Four Generations of Halse Homesteads

Week 13: #52Ancestors – The Old Homestead

By Eilene Lyon

This is the story of four homesteads for four generations of Halses (my maiden name), going back to my immigrant ancestors, my 3rd great-grandparents.

First Generation

Robert H. Halse and Eliza Jane Drake immigrated in 1850 and eventually settled in Winneshiek County, Iowa. Samuel Drake, who is presumed to be Eliza’s father, entered original deeds on land in Sections 25 and 26 in Highland Township. Robert and Eliza lived on the W ½ SW ¼ S 25 in the 1860s and 1870s.

A distant relative who’d researched the Drake family, as well as the Halses, mentioned that the old homestead was still standing, but in serious decline. I think he wrote that in the early 1970s. I decided to see if it was still there.

Though the parcel is privately owned, it’s adjacent to state land. Since I’ve never been able to find a grave for Samuel Drake, I was curious about the Quandahl Cemetery, which according to USGS coordinates was right on the north property line. I plugged the coordinates into my Garmin eTrek and headed to the North Bear Creek Wildlife area. Though I had glanced at the aerial image, I hadn’t really given it a close inspection. Big mistake!

I pulled into the parking area and saw I had 700 meters to my destination. I dutifully followed the arrow: uphill, through the woods, downhill, across the creek, bushwhacking through dense, chest-high weeds which all had burrs of some sort just for extra fun.

Until I got to within 100 yards of my destination, and found myself on a dirt two-track…leading directly back to my car! So, I did not feel quite so bright at that moment. Damn technology!! To be fair, taking the road also required a couple of walks through the creek (note to self: bring river sandals). A couple fishermen in the area probably wondered what exactly was wrong with me, wandering all about like that.

Anyway, if there was a cemetery, there’s no sign of it anymore. Samuel Drake’s burial will probably remain a mystery. But right near the property line, I had this excellent view of the crumbling homestead. I later got in touch with the property owner, but she knew nothing of the history of the place, unfortunately. I don’t have any documentation on when this structure was built, but it is probably the Robert and Eliza Halse home.

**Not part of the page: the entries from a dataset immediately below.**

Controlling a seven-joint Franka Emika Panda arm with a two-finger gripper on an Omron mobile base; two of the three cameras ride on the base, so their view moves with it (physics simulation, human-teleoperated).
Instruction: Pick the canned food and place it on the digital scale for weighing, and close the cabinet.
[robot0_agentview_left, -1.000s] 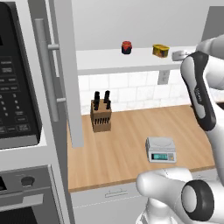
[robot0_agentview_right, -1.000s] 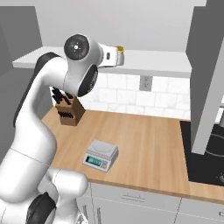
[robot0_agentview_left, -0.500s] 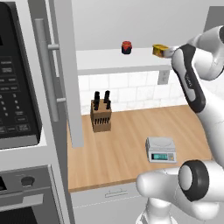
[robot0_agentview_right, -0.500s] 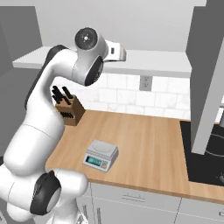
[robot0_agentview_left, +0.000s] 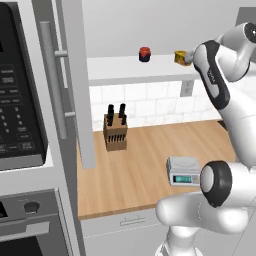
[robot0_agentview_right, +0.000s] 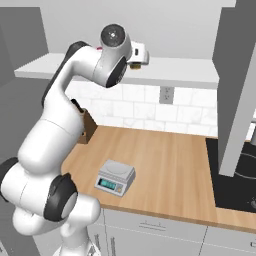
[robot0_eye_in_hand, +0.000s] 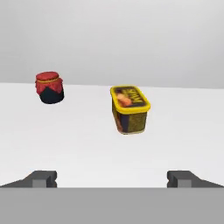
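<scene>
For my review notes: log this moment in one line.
phase: approach | pincer: open, short of canned food on shelf | digital scale: bare | cabinet: open

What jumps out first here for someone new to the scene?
The white arm reaching up to the open cabinet, its gripper open and aimed at the canned food on the white shelf, not yet touching it. A small red jar stands apart on the same shelf. Below, the digital scale sits bare on the wooden counter, and a knife block stands by the tiled wall.
</scene>
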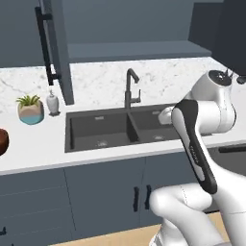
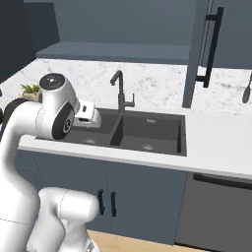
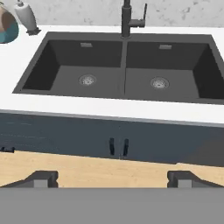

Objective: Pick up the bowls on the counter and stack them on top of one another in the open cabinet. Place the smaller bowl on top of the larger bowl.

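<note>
- Left base view: a brown bowl (image 1: 2, 141), likely the larger bowl, sits at the counter's (image 1: 38, 144) far-left edge; the open cabinet (image 1: 60, 53) waits above.
- Right base view: the arm hangs over the sink (image 2: 133, 133), uncommitted.
- Hand view: the gripper (image 3: 112, 179) is spread wide and empty, ready for a grasp.

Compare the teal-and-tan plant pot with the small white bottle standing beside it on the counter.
The teal-and-tan plant pot is squat and wide; the small white bottle is slim and narrows toward its top. The pot is banded in two colours and holds green leaves; the bottle is plain white. Both stand upright on the white marble counter, left of the dark double sink.
</note>
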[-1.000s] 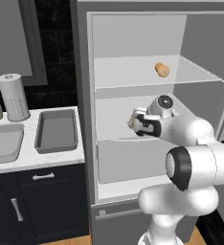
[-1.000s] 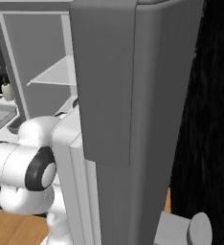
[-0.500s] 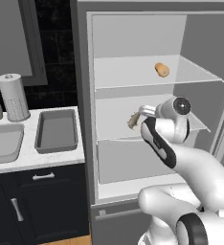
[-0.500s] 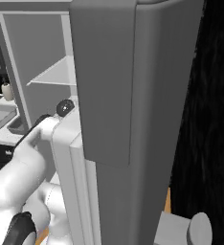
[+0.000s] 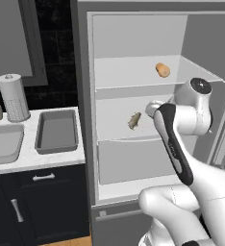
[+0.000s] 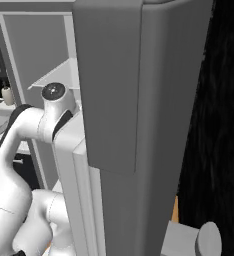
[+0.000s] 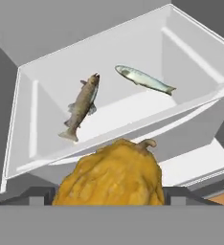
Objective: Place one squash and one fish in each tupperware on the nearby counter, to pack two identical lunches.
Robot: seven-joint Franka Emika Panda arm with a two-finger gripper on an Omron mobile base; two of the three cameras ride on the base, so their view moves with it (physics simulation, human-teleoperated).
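Fridge, middle shelf | my fingers (image 7: 108,203) grip a yellow squash (image 7: 110,177), two fish (image 7: 81,105) beyond | next: carry it to a tupperware (image 5: 56,130) on the table (image 5: 32,161).

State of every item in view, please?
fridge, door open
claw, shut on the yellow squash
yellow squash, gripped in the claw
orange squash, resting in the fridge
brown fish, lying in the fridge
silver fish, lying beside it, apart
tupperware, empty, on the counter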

Back at my campsite in Decorah, I cranked up a fire to dry my clothes and ruefully began picking burrs out of socks, jeans, hair, pretty much head to toe, and pitching them into the fire to spark their way into history.



Second Generation

Robert and Eliza’s oldest son, Richard, married the girl next door, Meltha Lucinda Painter, daughter of William Painter and Betsy Self, the second white family to settle in Winneshiek County. About 1881, they decided to homestead in the Dakota Territory, selecting a 160-acre parcel in Dexter Township, Codington County.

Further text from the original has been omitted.